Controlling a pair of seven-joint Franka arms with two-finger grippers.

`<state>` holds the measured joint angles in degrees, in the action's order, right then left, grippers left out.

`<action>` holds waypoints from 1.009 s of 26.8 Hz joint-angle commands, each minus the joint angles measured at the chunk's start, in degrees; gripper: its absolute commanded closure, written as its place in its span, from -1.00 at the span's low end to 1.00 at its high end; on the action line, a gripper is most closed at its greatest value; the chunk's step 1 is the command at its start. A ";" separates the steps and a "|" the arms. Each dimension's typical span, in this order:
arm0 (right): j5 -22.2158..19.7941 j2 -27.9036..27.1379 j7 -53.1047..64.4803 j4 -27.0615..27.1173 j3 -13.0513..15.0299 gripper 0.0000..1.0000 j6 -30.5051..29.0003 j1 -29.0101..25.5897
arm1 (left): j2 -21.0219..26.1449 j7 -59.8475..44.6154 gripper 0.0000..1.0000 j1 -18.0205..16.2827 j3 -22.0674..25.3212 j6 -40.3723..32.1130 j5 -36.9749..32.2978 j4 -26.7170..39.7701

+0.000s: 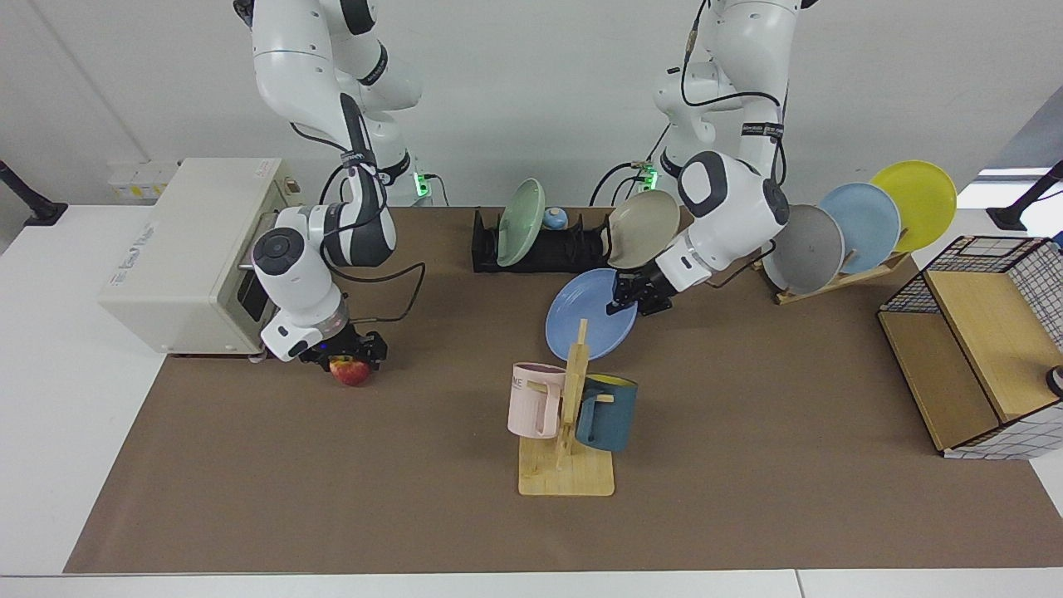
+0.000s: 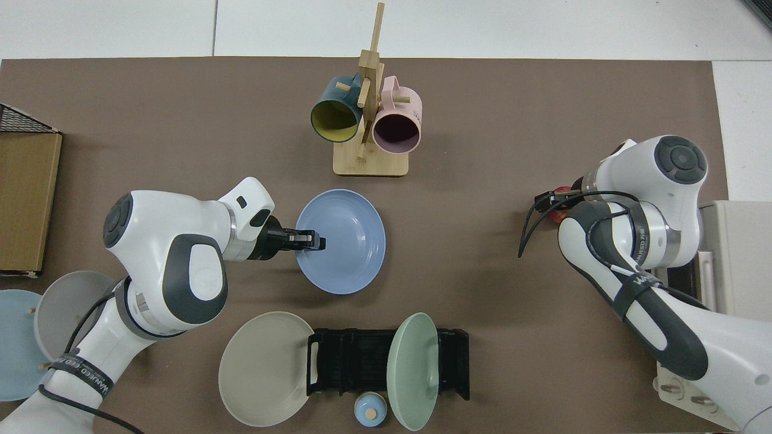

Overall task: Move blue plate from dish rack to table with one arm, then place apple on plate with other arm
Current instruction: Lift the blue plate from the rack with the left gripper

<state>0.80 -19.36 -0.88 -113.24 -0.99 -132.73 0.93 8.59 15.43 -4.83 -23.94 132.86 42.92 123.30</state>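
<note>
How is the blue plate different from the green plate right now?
The blue plate is out of the dish rack, gripped at its rim by the left gripper and lying nearly flat over the table; the green plate stands on edge in the rack, with nothing holding it. One is periwinkle blue, the other pale green. Both are round, shallow and look alike in width.

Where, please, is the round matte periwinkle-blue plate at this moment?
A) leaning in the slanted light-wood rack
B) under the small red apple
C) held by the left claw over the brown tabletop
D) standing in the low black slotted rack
C: the left claw grips the round matte periwinkle-blue plate by its rim, out in front of the low black slotted rack.
</note>
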 commanded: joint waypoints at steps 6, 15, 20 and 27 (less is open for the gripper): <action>0.00 0.55 1.23 -0.59 -0.41 1.00 -1.22 -0.32 | 4.68 1.45 0.68 1.23 -0.23 4.25 1.91 -1.75; 0.08 2.92 -1.32 4.16 -0.41 1.00 0.27 0.04 | 4.68 0.92 -0.69 3.25 -0.58 8.55 1.73 -1.22; 0.08 6.34 -2.64 4.78 -0.32 1.00 1.85 -0.05 | 4.59 0.57 -0.83 3.34 -0.58 8.46 1.47 -1.13; 0.08 7.58 -4.12 10.22 -0.59 1.00 8.62 1.00 | 1.09 -1.71 -0.84 3.25 -0.40 6.54 0.15 -1.40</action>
<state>0.79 -12.54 -2.53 -106.45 -1.08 -128.36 1.15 12.75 15.83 -2.07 -24.81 140.19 43.97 121.89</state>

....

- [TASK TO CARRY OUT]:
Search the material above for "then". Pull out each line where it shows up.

- [RESULT FOR THIS EXERCISE]:
`<state>` holds the measured joint angles in degrees, in the action's order, right then left, grippers left out.
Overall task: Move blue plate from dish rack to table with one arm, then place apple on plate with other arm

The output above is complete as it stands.